• _Data_
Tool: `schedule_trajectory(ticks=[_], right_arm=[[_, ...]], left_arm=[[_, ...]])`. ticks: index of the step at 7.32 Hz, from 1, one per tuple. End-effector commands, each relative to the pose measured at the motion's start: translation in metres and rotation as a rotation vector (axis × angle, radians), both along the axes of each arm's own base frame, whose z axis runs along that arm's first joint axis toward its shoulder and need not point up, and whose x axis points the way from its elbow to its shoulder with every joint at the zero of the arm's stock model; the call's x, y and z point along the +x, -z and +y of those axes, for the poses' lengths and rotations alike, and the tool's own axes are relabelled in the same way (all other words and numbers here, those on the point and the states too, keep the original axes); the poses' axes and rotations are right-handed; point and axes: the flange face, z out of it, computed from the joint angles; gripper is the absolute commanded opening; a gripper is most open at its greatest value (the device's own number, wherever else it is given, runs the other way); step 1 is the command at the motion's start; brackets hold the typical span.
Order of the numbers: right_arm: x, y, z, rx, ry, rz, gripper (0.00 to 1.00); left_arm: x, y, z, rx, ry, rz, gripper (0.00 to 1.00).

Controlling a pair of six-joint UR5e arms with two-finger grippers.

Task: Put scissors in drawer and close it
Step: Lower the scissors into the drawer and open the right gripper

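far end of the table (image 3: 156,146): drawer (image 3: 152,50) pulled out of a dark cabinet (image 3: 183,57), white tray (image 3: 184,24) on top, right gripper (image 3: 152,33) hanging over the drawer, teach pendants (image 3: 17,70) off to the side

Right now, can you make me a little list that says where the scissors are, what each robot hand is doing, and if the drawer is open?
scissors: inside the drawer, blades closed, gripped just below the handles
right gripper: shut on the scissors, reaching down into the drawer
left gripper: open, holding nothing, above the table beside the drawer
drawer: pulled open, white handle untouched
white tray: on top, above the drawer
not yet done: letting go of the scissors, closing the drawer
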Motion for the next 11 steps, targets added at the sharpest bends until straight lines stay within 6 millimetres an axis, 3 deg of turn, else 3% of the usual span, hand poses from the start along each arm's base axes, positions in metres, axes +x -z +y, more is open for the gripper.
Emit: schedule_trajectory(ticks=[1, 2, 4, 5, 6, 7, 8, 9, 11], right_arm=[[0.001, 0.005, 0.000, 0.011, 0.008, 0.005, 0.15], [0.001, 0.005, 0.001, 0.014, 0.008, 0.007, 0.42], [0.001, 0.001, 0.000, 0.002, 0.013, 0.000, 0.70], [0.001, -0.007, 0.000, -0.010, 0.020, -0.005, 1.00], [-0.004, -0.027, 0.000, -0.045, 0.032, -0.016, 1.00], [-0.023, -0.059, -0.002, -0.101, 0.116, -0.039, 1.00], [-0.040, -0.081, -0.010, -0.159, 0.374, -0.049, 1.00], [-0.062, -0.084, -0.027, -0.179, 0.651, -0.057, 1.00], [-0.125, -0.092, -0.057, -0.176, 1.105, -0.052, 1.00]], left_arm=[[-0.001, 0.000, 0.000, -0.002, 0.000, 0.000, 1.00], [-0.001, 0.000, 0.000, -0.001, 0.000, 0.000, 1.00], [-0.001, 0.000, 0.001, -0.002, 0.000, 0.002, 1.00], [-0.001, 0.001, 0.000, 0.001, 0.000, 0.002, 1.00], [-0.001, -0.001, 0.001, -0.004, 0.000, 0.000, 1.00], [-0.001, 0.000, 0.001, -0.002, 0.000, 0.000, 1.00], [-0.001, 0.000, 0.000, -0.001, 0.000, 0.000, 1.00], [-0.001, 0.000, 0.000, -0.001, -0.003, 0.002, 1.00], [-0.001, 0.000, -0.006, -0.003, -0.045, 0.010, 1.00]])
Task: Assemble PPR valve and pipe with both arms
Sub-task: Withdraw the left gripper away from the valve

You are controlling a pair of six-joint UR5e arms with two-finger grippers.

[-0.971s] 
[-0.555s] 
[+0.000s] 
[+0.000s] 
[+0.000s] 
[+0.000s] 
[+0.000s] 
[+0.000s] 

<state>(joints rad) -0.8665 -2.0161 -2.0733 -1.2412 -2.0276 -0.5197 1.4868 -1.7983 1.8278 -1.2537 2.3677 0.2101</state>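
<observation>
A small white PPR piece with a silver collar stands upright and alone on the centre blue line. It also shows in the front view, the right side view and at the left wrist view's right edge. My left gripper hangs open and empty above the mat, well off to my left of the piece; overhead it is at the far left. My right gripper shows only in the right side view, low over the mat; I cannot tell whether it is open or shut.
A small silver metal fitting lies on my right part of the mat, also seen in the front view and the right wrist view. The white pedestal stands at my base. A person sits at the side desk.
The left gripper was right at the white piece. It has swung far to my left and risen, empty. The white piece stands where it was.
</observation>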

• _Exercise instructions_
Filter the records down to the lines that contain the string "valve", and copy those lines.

• _Worked solution_
Task: Assemble PPR valve and pipe with both arms
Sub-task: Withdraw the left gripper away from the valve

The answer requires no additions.